Examining the Engineers' Toolbox: AI Utilisation through Low-Code
With the ongoing advancements in artificial intelligence (AI) and its widespread implementation for enhancing various systems, engineers are progressively integrating it into their daily work. However, due to varying levels of expertise and familiarity with AI tools among engineers, there is a need for a solution that can facilitate the expansion of the AI user community while ensuring efficient and speedy project execution. This growing demand has led to the increasing popularity of low-code solutions for AI among engineers.
Not only does it help shorten production cycles and lower project costs, low-code also bridges the gap between the latest work of data scientists and engineers on the ground. As more engineers are using AI, low-code will become a natural extension of any AI-driven work, making inter-disciplinary teams more productive and effective. But in order to fully benefit from a low-code approach, it is important engineers understand the primary applications, best practices and future trends associated with low-code for AI.
Main Uses & Advantages
Low-code has an application anywhere a data-centric approach is required, from industrial automation to radar and wireless. As such, its applications stretch throughout the entirety of the AI workflow, covering data preprocessing, modelling, simulation, testing and deployment.

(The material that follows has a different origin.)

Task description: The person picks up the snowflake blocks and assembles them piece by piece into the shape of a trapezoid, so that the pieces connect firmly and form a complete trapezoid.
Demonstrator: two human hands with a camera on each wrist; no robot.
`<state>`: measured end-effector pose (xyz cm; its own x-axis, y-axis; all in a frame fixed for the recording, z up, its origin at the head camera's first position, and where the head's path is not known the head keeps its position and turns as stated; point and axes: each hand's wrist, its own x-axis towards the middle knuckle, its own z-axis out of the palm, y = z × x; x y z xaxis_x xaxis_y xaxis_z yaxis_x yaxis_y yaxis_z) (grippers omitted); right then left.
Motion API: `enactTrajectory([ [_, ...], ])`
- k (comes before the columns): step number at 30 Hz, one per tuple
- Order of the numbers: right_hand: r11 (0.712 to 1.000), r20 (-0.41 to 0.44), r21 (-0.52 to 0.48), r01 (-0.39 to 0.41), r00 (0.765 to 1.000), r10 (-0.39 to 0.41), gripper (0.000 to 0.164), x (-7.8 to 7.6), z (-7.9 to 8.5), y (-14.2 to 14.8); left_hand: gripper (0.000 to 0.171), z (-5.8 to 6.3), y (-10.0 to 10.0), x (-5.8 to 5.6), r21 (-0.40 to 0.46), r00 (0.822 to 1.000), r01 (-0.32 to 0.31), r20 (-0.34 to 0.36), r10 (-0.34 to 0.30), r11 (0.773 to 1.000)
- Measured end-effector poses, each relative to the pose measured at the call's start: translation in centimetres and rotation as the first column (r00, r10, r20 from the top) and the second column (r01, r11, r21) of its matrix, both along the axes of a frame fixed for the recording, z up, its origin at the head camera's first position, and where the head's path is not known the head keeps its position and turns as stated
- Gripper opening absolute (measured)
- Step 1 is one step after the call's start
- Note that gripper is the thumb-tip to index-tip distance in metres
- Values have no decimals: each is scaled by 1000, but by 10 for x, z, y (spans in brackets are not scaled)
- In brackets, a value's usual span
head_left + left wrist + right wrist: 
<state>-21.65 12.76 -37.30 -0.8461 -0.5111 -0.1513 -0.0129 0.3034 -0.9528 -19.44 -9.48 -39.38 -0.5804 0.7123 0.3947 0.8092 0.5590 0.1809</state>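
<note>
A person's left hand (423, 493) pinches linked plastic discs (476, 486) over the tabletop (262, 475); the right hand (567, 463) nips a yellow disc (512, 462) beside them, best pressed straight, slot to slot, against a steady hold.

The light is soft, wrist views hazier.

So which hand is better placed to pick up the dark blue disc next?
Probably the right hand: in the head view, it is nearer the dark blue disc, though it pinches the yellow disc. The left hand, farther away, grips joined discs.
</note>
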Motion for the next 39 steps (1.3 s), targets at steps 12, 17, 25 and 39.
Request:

For instance, data labelling is an area that inherently lends itself to a graphical, point and click approach. As engineers work to ensure that clean training data used as input to models, point and click tools can work to remove noise from applications such as radar, wireless and signal. For example, DRASS, a marine manufacturing company, used low code image processing applications to provide clean data sets to train their autonomous surveillance systems in a challenging maritime environment. Using point and click tools within MATLAB, DRASS could standardize and manage wave motion and persistent background changes, allowing the company to complete its project within 12 months.
This interactive approach has two primary benefits. First, the ease of use inherent in solutions like point and click allows for interdisciplinary teams with different levels of coding ability to work together. As the playing field is levelled, engineers with varying levels of coding skill can collaborate to tackle the primary issue their team is facing.
This can be of particular use when monitoring multi-component systems in specific applications. Application specific low-code tools provide multifunction graphical environments for intuitive interaction with multi-component projects. For instance, apps such as Diagnostic Feature Designer provide a graphical interface for predictive maintenance scenarios, allowing engineers to evaluate potential condition indicators to understand the state of the health of machines.
Secondly, with low-code solutions engineers may be able to run variations of algorithms and quickly view tradeoffs through point and click interfaces. When multiple iterations are necessary, as is often the case working with AI, saving time on writing code across multiple tests can be vital. An example of this is Path Partner, an embedded systems company creating autonomous vehicles, who used machine learning approaches for radar-based automotive applications to cut development times. Implementing the point and click Classification Learner app to compare the efficacy of different classification algorithms in parallel, the firm was able to cut spending and development time from five months to one.
Low-code Leading the Way in Innovation
Low-code solutions also serve to help incorporate leading technology and models produced by data scientists into the graphical interfaces that engineers need.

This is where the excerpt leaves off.